» **WORK ITEM**
Repeat the data exactly as it stands.
##############################
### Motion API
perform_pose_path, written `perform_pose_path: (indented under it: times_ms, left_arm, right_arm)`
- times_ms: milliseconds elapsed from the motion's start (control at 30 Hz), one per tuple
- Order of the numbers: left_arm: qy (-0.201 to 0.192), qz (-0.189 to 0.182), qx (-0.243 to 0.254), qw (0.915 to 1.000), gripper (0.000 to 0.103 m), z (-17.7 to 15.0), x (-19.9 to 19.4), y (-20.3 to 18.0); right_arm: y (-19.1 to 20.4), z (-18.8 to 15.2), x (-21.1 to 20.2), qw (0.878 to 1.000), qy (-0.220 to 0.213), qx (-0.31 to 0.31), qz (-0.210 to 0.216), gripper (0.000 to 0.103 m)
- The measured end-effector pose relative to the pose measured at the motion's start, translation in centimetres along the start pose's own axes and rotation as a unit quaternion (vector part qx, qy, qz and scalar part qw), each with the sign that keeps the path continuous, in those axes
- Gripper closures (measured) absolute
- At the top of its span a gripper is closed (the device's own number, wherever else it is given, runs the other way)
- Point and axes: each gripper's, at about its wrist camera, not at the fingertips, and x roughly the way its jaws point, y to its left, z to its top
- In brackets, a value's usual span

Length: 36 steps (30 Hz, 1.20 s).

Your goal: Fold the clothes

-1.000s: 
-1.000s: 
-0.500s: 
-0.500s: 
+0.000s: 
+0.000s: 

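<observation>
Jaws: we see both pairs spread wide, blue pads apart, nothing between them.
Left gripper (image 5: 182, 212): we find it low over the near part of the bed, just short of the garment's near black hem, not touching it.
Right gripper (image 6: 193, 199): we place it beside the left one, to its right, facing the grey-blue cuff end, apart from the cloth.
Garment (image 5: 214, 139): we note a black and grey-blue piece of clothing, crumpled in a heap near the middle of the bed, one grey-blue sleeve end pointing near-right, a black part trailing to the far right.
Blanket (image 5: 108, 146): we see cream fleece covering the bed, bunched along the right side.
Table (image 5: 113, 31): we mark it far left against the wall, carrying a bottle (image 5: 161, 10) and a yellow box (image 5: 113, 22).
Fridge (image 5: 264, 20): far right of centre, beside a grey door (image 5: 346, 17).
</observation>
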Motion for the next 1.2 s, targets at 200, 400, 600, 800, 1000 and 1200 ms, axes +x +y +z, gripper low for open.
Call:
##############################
» **SOLUTION FOR THIS PROBLEM**
### Motion API
perform_pose_path, written `perform_pose_path: (indented under it: times_ms, left_arm, right_arm)`
- times_ms: milliseconds elapsed from the motion's start (control at 30 Hz), one per tuple
- Order of the numbers: left_arm: qy (-0.201 to 0.192), qz (-0.189 to 0.182), qx (-0.243 to 0.254), qw (0.915 to 1.000), gripper (0.000 to 0.103 m), z (-17.7 to 15.0), x (-19.9 to 19.4), y (-20.3 to 18.0); right_arm: y (-19.1 to 20.4), z (-18.8 to 15.2), x (-21.1 to 20.2), qw (0.878 to 1.000), qy (-0.220 to 0.213), qx (-0.31 to 0.31), qz (-0.210 to 0.216), gripper (0.000 to 0.103 m)
- The measured end-effector pose relative to the pose measured at the motion's start, translation in centimetres along the start pose's own axes and rotation as a unit quaternion (vector part qx, qy, qz and scalar part qw), each with the sign that keeps the path continuous, in those axes
- Gripper closures (measured) absolute
- At the top of its span a gripper is closed (the device's own number, wherever else it is given, runs the other way)
- Point and axes: each gripper's, at about its wrist camera, not at the fingertips, and x roughly the way its jaws point, y to its left, z to its top
- In brackets, a value's usual span

Length: 36 steps (30 Hz, 1.20 s).

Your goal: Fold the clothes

-1.000s: 
-1.000s: 
-0.500s: 
-0.500s: 
+0.000s: 
+0.000s: 

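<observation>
Jaws: we see both pairs spread wide, blue pads apart, nothing between them.
Left gripper (image 5: 182, 212): we find it low over the near part of the bed, just short of the garment's near black hem, not touching it.
Right gripper (image 6: 193, 199): we place it beside the left one, to its right, facing the grey-blue cuff end, apart from the cloth.
Garment (image 5: 214, 139): we note a black and grey-blue piece of clothing, crumpled in a heap near the middle of the bed, one grey-blue sleeve end pointing near-right, a black part trailing to the far right.
Blanket (image 5: 108, 146): we see cream fleece covering the bed, bunched along the right side.
Table (image 5: 113, 31): we mark it far left against the wall, carrying a bottle (image 5: 161, 10) and a yellow box (image 5: 113, 22).
Fridge (image 5: 264, 20): far right of centre, beside a grey door (image 5: 346, 17).
</observation>
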Motion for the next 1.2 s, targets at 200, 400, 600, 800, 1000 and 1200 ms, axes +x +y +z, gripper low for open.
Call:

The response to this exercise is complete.